▶ _WORK INSTRUCTIONS_: Could you retype the lines below, starting at the line holding "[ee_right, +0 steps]" and stopping at the line holding "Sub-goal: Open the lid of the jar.", inclusive? Copy them exactly and drop the images.
BEGIN PROVIDED MATERIAL
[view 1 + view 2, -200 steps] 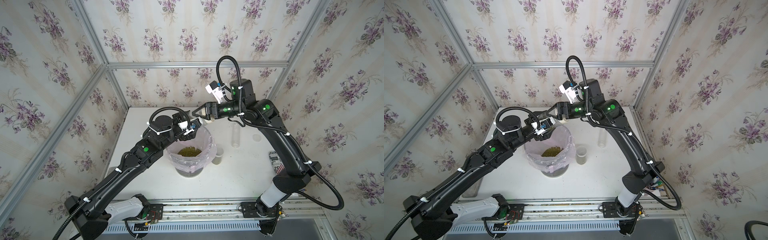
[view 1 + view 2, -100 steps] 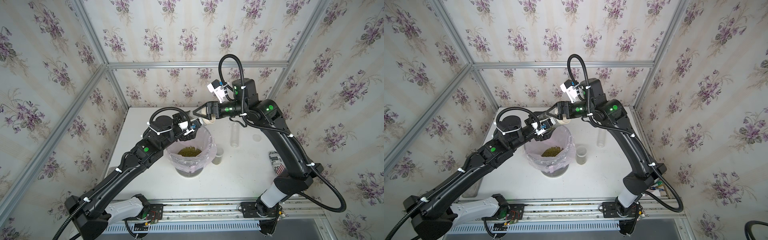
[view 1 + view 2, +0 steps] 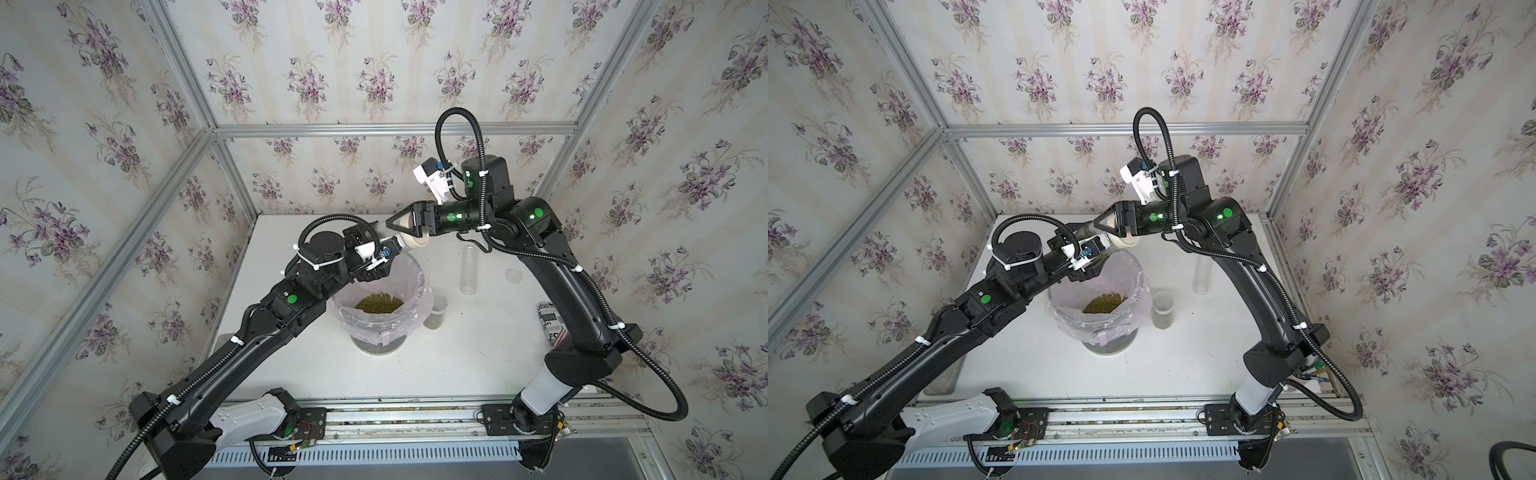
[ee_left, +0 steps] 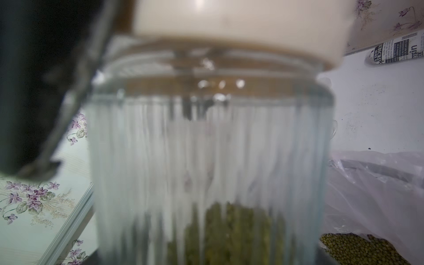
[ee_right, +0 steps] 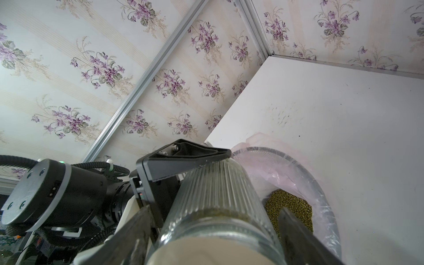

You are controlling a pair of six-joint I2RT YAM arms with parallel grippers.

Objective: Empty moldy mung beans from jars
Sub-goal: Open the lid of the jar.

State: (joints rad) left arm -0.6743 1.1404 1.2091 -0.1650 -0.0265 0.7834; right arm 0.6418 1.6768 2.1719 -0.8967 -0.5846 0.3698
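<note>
A ribbed clear jar (image 3: 380,233) (image 3: 1086,230) lies on its side above the bag-lined bin, with my left gripper (image 3: 384,249) (image 5: 206,183) shut on its body. Its whitish lid (image 3: 417,241) (image 5: 206,252) sits between the fingers of my right gripper (image 3: 404,232) (image 5: 206,231), which press on its two sides. Mung beans (image 4: 229,229) lie in the jar near the lid. A heap of mung beans (image 3: 378,302) (image 3: 1104,302) (image 5: 289,211) fills the bag's bottom. A tall thin jar (image 3: 468,270) and a short jar (image 3: 437,313) stand to the bin's right.
The bin (image 3: 378,349) with its pink bag (image 3: 419,282) stands mid-table under both grippers. A loose round lid (image 3: 514,275) lies past the tall jar. A black-and-white printed can (image 3: 550,324) (image 4: 394,49) lies at the right edge by the right arm.
The right gripper's jaws have narrowed round the jar's lid. Both arms and the jar stay almost where they were.
</note>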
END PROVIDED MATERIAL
▶ _PROBLEM SOLUTION_:
[ee_right, +0 steps] 

You are controlling a pair of six-joint I2RT YAM arms with parallel grippers.

Objective: Empty moldy mung beans from jars
Sub-goal: Open the lid of the jar.

The response is now done.